Top of MATERIAL SHOWN

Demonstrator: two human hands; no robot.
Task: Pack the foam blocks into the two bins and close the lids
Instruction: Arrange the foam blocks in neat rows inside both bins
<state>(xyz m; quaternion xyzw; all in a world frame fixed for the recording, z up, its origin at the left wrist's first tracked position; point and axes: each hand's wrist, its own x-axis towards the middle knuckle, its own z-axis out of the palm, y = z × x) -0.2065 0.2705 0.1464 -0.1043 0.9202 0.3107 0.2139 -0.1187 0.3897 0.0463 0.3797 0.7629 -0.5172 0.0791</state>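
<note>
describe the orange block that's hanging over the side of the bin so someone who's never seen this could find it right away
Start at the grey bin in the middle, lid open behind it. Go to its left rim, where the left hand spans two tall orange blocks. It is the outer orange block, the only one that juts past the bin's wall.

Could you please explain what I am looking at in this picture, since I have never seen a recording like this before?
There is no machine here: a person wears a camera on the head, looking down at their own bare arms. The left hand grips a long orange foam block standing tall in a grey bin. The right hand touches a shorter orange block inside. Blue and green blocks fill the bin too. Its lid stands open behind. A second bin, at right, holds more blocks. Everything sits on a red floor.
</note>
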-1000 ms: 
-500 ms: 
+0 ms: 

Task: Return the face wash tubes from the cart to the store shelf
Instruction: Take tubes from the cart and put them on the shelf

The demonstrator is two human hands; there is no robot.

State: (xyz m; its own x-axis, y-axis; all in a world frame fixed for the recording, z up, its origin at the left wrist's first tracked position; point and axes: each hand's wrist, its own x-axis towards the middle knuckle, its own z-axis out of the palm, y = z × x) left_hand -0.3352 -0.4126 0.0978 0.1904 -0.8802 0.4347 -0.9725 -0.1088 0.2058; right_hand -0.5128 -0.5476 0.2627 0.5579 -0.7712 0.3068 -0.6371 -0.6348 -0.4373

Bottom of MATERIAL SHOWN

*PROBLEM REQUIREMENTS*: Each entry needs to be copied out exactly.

*SOLUTION TO THIS PROBLEM*:
Demonstrator: two human hands; no robot.
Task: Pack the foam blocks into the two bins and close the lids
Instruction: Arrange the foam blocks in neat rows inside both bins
<state>(xyz m; quaternion xyzw; all in a world frame fixed for the recording, z up, its origin at the left wrist's first tracked position; point and axes: each hand's wrist, its own x-axis towards the middle knuckle, its own z-axis out of the palm, y = z × x) -0.2065 0.2705 0.1464 -0.1043 0.9202 0.3107 0.2139 -0.1187 0.3897 0.0463 0.3797 0.7629 -0.5172 0.0791</state>
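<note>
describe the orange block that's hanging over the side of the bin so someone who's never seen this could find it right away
Start at the grey bin in the middle, lid open behind it. Go to its left rim, where the left hand spans two tall orange blocks. It is the outer orange block, the only one that juts past the bin's wall.

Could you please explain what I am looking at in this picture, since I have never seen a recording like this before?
There is no machine here: a person wears a camera on the head, looking down at their own bare arms. The left hand grips a long orange foam block standing tall in a grey bin. The right hand touches a shorter orange block inside. Blue and green blocks fill the bin too. Its lid stands open behind. A second bin, at right, holds more blocks. Everything sits on a red floor.
</note>
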-1000 ms: 
-500 ms: 
+0 ms: 

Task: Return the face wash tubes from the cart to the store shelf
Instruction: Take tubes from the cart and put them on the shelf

The demonstrator is two human hands; there is no robot.

State: (xyz m; its own x-axis, y-axis; all in a world frame fixed for the recording, z up, its origin at the left wrist's first tracked position; point and axes: each hand's wrist, its own x-axis towards the middle knuckle, its own z-axis out of the palm, y = z × x) left_hand -0.3352 -0.4126 0.0978 0.1904 -0.8802 0.4347 -0.9725 -0.1088 0.2058; right_hand -0.5128 -0.5476 0.2627 0.5579 -0.7712 0.3068 -0.6371 -0.6348 -0.4373

The required answer is now complete.